_EXERCISE DETAILS_.
Where does the word "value" occur in the material? Copy each line that has it.

DATA BLOCK Start Marker

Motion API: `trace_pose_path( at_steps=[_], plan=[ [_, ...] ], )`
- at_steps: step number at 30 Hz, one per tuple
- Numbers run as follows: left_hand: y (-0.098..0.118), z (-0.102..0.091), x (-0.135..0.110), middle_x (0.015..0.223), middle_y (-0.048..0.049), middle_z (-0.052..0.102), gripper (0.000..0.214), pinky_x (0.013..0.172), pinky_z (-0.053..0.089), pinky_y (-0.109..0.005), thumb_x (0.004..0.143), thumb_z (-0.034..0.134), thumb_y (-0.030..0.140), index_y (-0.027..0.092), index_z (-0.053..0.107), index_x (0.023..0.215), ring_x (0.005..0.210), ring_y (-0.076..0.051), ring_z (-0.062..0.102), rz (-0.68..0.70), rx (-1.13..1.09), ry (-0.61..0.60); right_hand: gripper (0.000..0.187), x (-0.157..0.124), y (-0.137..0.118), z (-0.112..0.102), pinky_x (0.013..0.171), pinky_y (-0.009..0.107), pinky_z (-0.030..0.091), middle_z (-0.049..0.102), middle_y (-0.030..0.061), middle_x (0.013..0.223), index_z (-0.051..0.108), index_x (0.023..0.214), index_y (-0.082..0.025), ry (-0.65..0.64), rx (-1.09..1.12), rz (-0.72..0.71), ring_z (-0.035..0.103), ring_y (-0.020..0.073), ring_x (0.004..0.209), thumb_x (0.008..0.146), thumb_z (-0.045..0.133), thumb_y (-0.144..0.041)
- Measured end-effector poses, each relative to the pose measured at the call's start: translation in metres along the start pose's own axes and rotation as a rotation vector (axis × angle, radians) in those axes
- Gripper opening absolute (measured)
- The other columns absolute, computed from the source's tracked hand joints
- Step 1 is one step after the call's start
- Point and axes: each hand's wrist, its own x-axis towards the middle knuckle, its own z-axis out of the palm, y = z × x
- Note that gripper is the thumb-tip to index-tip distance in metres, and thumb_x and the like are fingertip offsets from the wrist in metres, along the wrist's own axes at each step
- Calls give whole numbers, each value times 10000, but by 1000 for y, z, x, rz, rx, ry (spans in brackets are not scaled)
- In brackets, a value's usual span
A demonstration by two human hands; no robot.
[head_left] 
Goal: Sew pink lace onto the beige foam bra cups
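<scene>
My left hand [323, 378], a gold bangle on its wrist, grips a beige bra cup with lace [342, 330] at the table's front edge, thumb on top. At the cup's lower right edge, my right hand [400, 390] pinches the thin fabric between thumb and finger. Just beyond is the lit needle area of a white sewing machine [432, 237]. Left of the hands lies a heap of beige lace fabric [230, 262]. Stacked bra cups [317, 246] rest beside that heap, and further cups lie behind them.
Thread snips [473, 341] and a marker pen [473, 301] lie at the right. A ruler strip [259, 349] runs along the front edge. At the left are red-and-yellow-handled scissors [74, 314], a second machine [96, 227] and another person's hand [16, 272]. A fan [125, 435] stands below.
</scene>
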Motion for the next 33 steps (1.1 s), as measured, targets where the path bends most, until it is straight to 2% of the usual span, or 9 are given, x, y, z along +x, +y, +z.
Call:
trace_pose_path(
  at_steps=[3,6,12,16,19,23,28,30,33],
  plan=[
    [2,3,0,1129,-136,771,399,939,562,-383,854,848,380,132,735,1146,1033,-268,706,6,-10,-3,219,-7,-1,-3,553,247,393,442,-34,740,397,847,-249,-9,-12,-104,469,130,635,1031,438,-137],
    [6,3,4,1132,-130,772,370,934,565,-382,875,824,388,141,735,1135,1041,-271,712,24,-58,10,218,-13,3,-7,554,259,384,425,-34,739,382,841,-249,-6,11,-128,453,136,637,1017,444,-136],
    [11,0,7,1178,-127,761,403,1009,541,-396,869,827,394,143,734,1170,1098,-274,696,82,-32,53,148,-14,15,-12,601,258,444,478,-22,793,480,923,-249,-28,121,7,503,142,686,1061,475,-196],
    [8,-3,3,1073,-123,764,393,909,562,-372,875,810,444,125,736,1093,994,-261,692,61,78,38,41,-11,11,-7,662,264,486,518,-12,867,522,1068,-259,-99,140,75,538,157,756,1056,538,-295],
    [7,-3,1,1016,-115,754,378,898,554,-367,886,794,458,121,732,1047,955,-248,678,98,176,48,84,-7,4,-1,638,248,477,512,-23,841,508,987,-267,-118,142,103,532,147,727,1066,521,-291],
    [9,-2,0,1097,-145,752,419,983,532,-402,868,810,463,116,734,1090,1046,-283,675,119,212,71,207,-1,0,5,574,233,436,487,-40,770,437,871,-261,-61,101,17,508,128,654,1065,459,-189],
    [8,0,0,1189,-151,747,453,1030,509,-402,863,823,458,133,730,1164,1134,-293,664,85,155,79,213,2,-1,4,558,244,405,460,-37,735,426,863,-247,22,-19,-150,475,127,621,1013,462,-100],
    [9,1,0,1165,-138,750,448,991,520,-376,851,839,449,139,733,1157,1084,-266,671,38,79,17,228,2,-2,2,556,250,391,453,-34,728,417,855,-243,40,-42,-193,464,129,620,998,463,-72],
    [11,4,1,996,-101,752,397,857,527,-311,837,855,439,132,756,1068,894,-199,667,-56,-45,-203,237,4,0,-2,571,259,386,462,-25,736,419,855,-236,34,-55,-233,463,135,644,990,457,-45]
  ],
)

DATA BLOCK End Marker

_ANSWER SECTION_.
- Calls give whole numbers, each value times 10000, but by 1000 for y, z, x, rz, rx, ry (spans in brackets are not scaled)
- In brackets, a value's usual span

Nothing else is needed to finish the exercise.